Şimdi bu açılım ile konuyu sanata getirerek sayın Haldun Dormen’e “Bu zamana kadar neredeydiniz?” Diyorum. Bu süreçten önce kaç kez Diyarbakır’da oyun sergilediniz? Ya da Diyarbakır devlet tiyatrosuna gidip oradaki oyuncuların çalışmalarını daha önce izlediniz mi?
Eğer amacınız oraya sanatı götürmek ise, bunu halkın seviyesini yükseltmek için yapmalıydınız, onları ayrıştırmak için değil.

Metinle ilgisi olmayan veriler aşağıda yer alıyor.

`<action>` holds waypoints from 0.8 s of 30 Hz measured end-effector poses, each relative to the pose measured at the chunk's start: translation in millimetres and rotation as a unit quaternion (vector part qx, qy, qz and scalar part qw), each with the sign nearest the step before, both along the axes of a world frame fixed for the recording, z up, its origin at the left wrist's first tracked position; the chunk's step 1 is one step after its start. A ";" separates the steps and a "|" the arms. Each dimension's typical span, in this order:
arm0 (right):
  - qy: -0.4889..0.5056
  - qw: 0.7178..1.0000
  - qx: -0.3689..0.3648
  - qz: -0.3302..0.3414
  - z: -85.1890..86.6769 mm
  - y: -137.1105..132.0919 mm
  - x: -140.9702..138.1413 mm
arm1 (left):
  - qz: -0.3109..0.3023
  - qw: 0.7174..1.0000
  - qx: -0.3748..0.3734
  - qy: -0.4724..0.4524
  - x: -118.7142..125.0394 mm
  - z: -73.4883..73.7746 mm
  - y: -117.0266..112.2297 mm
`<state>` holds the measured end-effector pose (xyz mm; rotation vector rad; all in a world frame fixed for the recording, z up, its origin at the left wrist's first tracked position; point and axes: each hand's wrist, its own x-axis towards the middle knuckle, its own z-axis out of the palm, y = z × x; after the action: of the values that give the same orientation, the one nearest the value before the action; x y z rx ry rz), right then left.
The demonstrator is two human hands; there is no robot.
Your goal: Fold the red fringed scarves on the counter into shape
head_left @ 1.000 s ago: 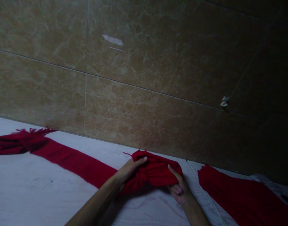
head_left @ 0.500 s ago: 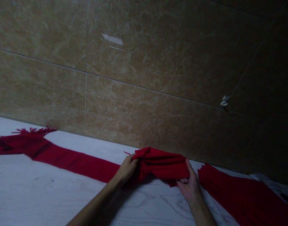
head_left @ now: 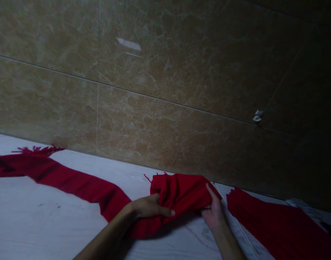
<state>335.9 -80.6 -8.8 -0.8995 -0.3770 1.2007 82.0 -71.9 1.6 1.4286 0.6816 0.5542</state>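
Note:
A long red scarf [head_left: 75,184] with fringe at its far-left end stretches across the white wood-grain surface. Its near portion is bunched and folded between my two hands. My left hand [head_left: 150,208] grips the cloth at the lower left of the bunch, thumb lying on top and the other fingers hidden. On the right, my right hand [head_left: 214,211] holds the edge of the folded part, with fingers partly under the fabric. A few fringe threads stick out at the top left of the bunch.
A second red piece of cloth [head_left: 279,224] lies to the right of my right hand. The white surface [head_left: 59,224] ends at a brown marbled tile area [head_left: 154,119]. A small white object [head_left: 258,115] sits on the tiles at right. Light is dim.
My left hand has moved down and to the right along the scarf, pulling its near stretch downward into a bend. My right hand has shifted only slightly, still holding the cloth.

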 end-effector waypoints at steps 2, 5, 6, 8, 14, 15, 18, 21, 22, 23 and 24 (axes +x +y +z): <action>-0.007 0.999 0.017 0.034 2.7 -1.7 -2.4 | -0.035 0.999 -0.017 0.029 2.2 -1.8 -0.2; -0.042 0.993 0.043 0.106 1.7 -6.0 -10.2 | 0.002 0.997 -0.019 -0.071 8.0 0.9 0.1; -0.067 0.987 0.031 0.145 -0.7 -7.4 -13.1 | 0.022 0.992 -0.020 -0.119 10.0 2.9 0.4; -0.138 0.960 -0.016 0.243 -8.3 -9.9 -18.6 | 0.063 0.977 -0.023 -0.200 13.3 7.1 1.0; -0.247 0.893 0.022 0.377 -24.8 -17.1 -30.8 | 0.007 0.966 -0.077 -0.248 18.2 6.7 -4.7; -0.243 0.894 0.027 0.375 -24.2 -17.6 -32.1 | -0.003 0.966 -0.096 -0.239 19.1 4.8 -6.4; -0.233 0.919 0.046 0.315 -21.3 -15.3 -33.9 | 0.033 0.971 -0.128 -0.198 23.8 -1.0 -10.4; -0.235 0.941 0.060 0.238 -22.4 -7.4 -31.6 | 0.083 0.981 -0.091 -0.153 30.7 -5.6 -10.8; -0.235 0.945 0.059 0.218 -23.4 -4.6 -30.1 | 0.086 0.984 -0.069 -0.143 32.5 -7.0 -9.6; -0.232 0.950 0.056 0.199 -24.1 -2.1 -28.5 | 0.096 0.985 -0.040 -0.136 33.6 -8.4 -7.7; -0.223 0.956 0.054 0.183 -24.1 -0.2 -26.8 | 0.118 0.985 -0.004 -0.126 33.6 -9.8 -4.9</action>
<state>309.1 -80.9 -32.9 -1.0334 -1.0000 1.2900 115.6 -76.8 -8.1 1.2505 0.6509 0.9010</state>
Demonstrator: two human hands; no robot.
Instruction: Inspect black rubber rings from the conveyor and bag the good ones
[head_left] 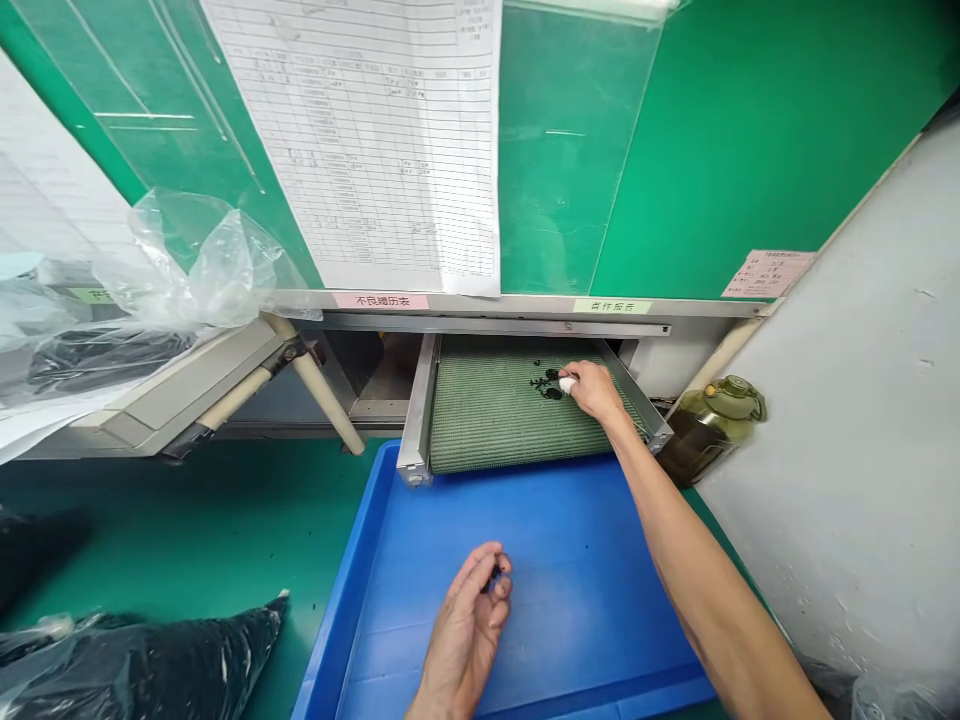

Siz ve diğer sanatçılarımız tüm doğu illerinde Türkçe oyun sergilemeyi yıllardır inatla yapsaydınız, belki de oradaki halkın tiyatroya gitme isteği artacak ve dolayısıyla da anlamak için Türkçe öğrenecekler böylelikle hem bizimle daha fazla kucaklaşaklar hem de aidiyet duyguları gelişecekti. İşte o zaman ben buna “Demokratikleşme sürecinde sanatın gücü” diyebilirdim. Şimdi ise düşüncem, ayrıştırma sürecindeki sanatın gücü şeklinde. Bir toplumu birlikte tutan ortak dil birliğidir. Birbirimizin ne dediğini anlamak için, hangi tiyatro oyununu en çok sevdiğimizi öğrenebilmek için, en son hangi filme gittiğimizi sormak, yani birbirimizle etkileşimde bulunmak için aynı dili konuşmamız gerekiyor. Tabii ki insanlar kürtçe öğrensinler ve kendi aralarında özgürce konuşsunlar. Ancak ortak konularda iletişime geçebilmek için bir dil üzerinde anlaşma yapmak gerekiyor. Birbirini anlamayan iki insan ya birbiriyle hiç konuşmaz ya da kavga eder. Biz de öyle değil miyiz?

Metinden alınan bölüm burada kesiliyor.